Goldman Sachs prognostiziert nun eine Rezession in der Eurozone noch in diesem Jahr. Nicht nur wegen der Sorge, dass Russland den Gashahn zudreht, sondern auch wegen einer Verlangsamung der Produktion im Dienstleistungssektor.

Die Rezession werde bis zum Jahresende andauern, so die Ökonomen um Jari Stehn. Sie gehen davon aus, dass die Wirtschaft der Eurozone im dritten Quartal um 0,1 Prozent und im vierten Quartal um weitere 0,2 Prozent sinken wird. 2023 werde das wirtschaftliche Wachstum zurückkehren.

Die Gründe für den Abschwung seien laut Goldman unter anderem Unterbrechungen der Energielieferungen aus Russland und das Ende des Aufschwungs im Dienstleistungssektor nach der Pandemie. Zudem spielen eine schwächere globale Dynamik und politische Turbulenzen in Italien tragende Rollen.

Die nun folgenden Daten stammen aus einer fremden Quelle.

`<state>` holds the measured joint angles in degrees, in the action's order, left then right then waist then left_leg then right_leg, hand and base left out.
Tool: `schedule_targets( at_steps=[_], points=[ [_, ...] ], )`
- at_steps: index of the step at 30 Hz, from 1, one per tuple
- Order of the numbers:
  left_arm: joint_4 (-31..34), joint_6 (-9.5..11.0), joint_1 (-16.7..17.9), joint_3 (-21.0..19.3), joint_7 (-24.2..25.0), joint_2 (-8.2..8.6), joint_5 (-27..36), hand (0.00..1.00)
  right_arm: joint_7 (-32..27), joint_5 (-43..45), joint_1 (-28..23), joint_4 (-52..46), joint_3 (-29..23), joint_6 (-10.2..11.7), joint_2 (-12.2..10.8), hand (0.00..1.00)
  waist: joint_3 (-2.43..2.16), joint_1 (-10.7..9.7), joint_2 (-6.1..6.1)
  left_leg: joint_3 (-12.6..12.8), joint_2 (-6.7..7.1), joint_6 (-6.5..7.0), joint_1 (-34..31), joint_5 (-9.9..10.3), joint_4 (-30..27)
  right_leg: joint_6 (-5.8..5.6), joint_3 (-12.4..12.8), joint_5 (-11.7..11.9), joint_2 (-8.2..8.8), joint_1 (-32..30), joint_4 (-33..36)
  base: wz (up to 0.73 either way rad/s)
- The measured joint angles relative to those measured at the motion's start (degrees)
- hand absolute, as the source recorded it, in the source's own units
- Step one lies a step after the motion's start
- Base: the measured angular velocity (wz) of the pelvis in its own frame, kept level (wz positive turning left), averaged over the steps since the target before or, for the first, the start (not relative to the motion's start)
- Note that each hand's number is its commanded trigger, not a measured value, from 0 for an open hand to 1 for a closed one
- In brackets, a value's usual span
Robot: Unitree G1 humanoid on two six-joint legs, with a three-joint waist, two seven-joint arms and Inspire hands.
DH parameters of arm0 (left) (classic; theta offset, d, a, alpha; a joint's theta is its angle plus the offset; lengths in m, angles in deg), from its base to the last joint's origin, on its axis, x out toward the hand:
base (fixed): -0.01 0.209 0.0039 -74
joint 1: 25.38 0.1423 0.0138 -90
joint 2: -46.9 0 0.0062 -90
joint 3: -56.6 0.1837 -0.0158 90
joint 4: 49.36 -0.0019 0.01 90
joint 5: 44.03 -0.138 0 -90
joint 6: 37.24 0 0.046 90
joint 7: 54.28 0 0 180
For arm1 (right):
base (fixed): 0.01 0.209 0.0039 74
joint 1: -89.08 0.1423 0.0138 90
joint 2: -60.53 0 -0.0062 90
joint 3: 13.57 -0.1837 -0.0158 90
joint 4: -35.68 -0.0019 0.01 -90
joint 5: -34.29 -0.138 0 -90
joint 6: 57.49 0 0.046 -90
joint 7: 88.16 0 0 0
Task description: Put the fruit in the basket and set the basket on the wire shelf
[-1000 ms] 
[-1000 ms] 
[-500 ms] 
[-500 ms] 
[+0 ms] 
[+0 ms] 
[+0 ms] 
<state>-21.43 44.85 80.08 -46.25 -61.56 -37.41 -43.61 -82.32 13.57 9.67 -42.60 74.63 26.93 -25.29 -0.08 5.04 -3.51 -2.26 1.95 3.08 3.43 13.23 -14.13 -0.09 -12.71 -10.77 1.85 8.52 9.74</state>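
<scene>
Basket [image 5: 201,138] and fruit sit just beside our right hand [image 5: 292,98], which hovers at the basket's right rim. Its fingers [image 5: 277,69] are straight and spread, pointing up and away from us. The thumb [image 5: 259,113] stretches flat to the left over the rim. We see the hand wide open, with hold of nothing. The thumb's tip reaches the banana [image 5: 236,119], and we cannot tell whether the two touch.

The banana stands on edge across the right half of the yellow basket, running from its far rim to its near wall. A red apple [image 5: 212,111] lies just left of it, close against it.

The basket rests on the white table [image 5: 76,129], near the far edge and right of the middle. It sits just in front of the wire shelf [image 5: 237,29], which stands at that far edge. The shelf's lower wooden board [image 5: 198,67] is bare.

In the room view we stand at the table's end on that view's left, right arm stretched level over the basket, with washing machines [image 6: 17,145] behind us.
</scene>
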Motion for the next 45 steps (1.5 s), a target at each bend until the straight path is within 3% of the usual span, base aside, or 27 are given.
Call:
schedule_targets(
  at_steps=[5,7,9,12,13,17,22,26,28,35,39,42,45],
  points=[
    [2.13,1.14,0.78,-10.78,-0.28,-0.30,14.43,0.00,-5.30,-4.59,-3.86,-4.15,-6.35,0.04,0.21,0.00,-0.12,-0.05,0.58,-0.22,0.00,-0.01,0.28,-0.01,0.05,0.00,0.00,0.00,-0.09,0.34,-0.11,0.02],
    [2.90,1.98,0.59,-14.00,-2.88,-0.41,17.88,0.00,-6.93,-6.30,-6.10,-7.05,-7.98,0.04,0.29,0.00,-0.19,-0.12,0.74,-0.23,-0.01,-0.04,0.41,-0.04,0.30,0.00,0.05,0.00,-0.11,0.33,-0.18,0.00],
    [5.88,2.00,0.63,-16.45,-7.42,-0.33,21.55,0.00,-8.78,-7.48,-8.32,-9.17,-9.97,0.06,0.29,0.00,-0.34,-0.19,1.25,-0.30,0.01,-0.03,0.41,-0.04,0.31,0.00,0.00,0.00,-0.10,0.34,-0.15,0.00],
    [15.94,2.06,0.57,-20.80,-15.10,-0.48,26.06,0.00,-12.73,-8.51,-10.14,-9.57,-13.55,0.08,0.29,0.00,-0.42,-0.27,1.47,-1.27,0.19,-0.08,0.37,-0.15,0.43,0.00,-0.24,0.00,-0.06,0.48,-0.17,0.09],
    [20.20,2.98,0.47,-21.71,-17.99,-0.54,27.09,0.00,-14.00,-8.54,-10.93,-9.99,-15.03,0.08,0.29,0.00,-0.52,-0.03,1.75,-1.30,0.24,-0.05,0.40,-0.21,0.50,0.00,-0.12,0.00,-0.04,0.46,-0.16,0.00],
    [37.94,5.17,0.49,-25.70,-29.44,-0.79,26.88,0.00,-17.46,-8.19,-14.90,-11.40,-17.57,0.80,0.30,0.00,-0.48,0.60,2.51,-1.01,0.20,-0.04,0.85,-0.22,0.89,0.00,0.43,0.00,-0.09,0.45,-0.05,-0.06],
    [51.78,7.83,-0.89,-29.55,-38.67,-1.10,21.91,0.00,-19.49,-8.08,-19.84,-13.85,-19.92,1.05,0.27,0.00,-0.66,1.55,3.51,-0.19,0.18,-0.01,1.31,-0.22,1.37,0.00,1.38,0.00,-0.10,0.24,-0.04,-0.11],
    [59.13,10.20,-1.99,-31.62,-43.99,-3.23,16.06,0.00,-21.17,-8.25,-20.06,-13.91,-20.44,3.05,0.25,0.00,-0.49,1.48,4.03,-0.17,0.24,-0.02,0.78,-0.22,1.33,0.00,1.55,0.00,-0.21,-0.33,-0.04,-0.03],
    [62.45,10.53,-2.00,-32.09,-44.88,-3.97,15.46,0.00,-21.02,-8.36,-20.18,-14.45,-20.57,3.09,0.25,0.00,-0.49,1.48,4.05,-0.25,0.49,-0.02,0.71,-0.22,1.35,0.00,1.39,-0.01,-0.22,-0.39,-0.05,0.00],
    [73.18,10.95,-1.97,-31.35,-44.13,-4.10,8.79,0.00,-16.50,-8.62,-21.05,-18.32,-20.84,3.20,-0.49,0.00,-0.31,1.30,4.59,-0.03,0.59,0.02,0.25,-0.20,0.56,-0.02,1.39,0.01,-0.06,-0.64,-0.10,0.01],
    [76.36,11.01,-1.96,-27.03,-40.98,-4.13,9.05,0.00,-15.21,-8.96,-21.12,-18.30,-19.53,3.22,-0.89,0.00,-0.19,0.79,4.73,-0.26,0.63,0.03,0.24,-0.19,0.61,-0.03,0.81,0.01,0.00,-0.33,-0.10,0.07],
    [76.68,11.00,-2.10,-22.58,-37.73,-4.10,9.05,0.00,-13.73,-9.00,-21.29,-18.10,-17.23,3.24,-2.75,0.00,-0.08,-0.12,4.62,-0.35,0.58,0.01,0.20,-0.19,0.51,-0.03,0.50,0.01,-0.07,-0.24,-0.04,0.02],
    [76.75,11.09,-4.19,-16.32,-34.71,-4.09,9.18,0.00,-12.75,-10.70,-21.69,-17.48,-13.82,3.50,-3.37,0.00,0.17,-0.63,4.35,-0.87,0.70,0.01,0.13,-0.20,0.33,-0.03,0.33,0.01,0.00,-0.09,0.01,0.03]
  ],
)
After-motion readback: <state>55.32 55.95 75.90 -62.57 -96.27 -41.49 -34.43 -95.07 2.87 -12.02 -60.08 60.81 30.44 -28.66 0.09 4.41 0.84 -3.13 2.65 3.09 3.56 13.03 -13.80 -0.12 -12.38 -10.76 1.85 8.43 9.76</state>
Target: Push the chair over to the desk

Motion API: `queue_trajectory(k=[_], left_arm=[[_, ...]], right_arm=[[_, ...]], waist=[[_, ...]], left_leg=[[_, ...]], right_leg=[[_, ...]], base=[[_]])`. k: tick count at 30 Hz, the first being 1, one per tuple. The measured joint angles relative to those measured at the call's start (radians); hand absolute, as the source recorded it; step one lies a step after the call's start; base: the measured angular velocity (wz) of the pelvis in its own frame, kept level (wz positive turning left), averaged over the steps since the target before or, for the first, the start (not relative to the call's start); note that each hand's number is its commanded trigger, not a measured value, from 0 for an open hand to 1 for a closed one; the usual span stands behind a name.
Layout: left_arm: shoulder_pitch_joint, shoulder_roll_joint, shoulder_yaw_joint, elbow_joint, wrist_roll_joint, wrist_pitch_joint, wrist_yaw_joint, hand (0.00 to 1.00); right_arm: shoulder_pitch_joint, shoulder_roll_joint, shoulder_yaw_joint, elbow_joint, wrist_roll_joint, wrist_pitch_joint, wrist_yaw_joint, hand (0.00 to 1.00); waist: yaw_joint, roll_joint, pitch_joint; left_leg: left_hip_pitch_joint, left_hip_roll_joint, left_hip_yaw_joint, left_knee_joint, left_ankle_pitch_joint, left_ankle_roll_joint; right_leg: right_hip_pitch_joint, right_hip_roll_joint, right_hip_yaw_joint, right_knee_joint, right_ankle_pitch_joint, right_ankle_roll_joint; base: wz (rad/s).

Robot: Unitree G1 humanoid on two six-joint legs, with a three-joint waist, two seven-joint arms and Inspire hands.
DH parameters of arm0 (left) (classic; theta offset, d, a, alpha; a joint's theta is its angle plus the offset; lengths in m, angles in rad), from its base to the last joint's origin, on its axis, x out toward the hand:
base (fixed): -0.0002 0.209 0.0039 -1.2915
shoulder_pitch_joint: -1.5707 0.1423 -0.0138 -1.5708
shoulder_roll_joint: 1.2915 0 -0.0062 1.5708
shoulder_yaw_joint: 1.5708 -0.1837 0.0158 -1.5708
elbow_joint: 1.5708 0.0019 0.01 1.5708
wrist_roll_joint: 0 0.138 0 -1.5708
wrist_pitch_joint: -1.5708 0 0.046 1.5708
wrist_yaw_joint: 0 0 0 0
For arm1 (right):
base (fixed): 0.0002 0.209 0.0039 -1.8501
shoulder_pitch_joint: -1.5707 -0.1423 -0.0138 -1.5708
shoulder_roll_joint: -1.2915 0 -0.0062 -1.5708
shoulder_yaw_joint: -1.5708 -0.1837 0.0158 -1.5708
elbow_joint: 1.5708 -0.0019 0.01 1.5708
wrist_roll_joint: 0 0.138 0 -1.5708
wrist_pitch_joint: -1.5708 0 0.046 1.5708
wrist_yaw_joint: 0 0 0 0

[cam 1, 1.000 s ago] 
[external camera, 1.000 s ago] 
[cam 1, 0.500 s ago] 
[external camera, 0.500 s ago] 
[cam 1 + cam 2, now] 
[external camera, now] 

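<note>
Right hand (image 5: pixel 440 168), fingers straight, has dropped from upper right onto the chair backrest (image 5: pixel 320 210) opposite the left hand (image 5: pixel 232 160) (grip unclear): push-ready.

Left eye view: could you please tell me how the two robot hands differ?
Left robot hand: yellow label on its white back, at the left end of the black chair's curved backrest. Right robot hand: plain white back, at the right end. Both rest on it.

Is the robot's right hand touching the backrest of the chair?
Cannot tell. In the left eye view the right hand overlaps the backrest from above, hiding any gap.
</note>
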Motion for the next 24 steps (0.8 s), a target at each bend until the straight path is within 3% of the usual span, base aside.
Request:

"Während sich die Abschwächung der Industrietätigkeit schon seit einiger Zeit abzeichnete, war die deutliche Verlangsamung des Dienstleistungswachstums eine Überraschung. Das deutet darauf hin, dass der Aufschwung im Dienstleistungssektor nach dem Omikron-Effekt nun größtenteils hinter uns liegt", zitiert Bloomberg die Ökonomen. Es gebe keinen Exportboom zur Rettung, da die USA und China ebenfalls zu kämpfen hätten.

"Im Ländervergleich sehen wir Deutschland und Italien in der zweiten Jahreshälfte in einer deutlichen Rezession, während Spanien und Frankreich weiter wachsen", so die Bank.

Und weiter: "Die Risiken für unsere Prognose tendieren zu einer stärkeren Rezession im Falle einer noch schwerwiegenderen Unterbrechung der Gasflüsse, einer erneuten Periode staatlicher Spannungen oder einer Rezession in den USA".